__Problem__
Copy out every line of the listing in which "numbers" appears.

__Provided data__

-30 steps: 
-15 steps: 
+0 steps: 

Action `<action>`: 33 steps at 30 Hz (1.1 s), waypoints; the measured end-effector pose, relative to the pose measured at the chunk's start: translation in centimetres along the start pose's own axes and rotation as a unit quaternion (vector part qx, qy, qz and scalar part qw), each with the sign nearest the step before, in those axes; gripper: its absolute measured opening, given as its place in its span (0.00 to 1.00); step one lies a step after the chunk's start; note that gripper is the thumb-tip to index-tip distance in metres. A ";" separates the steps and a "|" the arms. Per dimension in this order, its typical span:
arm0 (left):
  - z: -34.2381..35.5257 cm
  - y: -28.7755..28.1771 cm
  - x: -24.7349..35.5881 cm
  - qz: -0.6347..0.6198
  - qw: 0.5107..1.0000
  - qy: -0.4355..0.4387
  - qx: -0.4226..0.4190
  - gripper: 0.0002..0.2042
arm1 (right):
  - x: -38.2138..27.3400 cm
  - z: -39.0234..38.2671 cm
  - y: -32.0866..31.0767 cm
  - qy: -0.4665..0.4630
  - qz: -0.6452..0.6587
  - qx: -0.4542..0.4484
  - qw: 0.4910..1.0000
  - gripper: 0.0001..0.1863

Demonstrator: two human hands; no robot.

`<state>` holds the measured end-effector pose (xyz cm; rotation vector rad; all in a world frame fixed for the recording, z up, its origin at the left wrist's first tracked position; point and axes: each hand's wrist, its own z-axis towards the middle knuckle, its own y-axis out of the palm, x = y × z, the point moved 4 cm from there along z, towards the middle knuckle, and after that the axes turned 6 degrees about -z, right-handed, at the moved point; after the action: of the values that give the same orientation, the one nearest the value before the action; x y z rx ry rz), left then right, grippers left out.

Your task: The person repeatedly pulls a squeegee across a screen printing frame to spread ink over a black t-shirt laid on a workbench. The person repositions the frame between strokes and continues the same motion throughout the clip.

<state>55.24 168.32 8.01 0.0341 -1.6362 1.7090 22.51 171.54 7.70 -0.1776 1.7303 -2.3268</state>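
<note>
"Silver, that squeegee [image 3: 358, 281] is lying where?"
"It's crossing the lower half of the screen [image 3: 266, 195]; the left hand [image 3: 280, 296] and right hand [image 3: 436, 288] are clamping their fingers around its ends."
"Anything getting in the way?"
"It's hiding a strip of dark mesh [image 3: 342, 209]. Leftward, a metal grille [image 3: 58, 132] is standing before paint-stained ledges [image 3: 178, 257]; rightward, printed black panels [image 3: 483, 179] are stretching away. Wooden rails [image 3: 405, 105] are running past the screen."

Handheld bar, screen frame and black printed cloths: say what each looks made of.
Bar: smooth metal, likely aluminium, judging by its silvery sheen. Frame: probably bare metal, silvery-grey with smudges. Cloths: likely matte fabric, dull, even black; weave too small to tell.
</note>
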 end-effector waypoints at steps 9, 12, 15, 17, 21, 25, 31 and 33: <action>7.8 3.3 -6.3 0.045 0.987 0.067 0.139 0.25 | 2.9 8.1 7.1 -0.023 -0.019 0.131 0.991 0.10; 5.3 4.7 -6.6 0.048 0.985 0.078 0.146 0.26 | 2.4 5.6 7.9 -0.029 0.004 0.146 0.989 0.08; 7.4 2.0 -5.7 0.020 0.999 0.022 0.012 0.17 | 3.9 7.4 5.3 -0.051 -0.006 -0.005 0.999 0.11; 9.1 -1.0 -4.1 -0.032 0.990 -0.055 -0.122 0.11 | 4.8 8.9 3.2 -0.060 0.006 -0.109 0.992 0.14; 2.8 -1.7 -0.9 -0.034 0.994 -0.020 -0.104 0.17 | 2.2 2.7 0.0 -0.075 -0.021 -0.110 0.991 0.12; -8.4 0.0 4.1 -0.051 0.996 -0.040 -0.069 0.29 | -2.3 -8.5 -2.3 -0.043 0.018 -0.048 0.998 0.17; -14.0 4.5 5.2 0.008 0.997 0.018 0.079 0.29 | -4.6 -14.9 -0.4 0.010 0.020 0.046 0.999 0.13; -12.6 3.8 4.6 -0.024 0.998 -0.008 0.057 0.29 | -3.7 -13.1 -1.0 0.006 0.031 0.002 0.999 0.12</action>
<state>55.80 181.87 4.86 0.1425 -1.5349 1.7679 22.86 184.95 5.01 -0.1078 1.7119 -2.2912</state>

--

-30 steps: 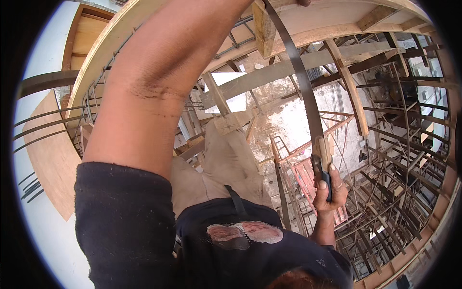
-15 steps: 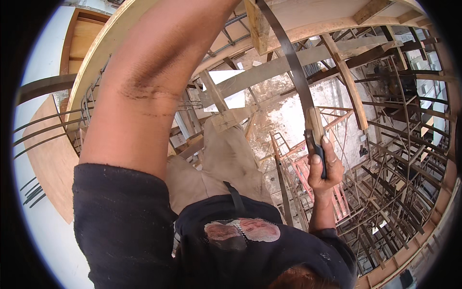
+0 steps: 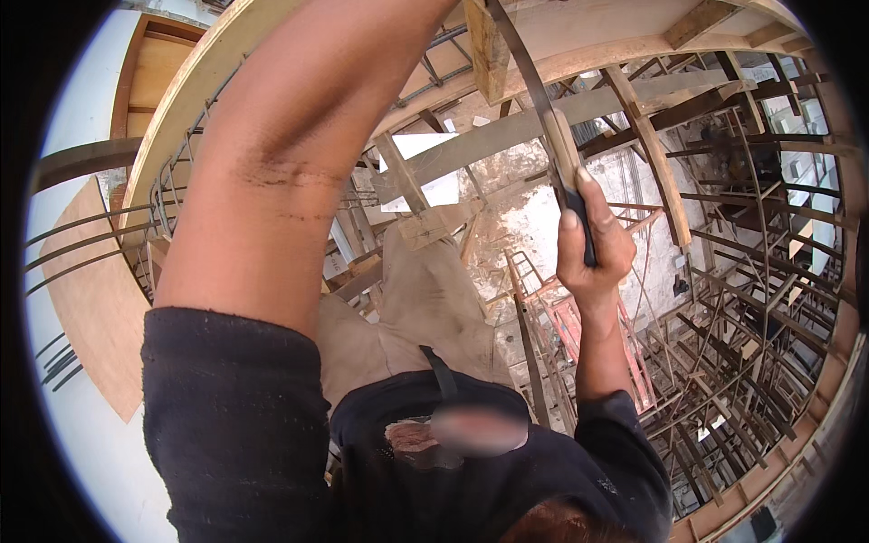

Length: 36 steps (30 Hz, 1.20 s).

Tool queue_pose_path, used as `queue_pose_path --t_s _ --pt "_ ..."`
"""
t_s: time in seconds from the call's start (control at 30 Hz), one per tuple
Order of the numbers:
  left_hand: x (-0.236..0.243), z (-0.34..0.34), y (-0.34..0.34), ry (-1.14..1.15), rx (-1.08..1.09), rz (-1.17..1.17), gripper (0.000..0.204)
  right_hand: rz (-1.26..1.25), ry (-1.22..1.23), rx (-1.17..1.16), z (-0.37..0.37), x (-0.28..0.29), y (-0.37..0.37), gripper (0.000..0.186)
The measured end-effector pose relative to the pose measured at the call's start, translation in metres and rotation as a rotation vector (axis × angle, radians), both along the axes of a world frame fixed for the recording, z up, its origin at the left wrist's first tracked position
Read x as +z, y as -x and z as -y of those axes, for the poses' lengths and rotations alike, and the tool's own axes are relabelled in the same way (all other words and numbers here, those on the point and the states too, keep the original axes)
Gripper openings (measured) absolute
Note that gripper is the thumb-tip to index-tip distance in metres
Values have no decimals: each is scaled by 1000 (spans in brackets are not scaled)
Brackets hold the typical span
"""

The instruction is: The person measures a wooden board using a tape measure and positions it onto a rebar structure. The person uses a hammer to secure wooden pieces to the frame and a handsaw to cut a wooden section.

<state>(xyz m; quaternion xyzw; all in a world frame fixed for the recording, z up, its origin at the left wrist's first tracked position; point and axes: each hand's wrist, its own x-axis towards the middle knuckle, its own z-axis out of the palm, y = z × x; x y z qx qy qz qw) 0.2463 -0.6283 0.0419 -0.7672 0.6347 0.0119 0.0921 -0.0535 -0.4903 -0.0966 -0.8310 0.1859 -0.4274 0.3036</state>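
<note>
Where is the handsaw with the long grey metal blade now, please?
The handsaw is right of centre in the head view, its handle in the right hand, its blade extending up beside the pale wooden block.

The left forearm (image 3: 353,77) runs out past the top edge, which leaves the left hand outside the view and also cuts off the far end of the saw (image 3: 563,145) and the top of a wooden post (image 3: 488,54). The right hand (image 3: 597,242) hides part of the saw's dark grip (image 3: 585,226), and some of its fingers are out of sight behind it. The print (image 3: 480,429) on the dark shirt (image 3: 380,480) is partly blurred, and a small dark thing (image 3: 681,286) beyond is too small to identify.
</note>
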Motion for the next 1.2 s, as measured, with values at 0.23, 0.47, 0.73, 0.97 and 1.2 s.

__Answer__
Order of the numbers:
Read x as +z, y as -x and z as -y of those axes, for the poses' lengths and rotations alike, and the tool's own axes are relabelled in the same way (all other words and numbers here, those on the point and the states too, keep the original axes)

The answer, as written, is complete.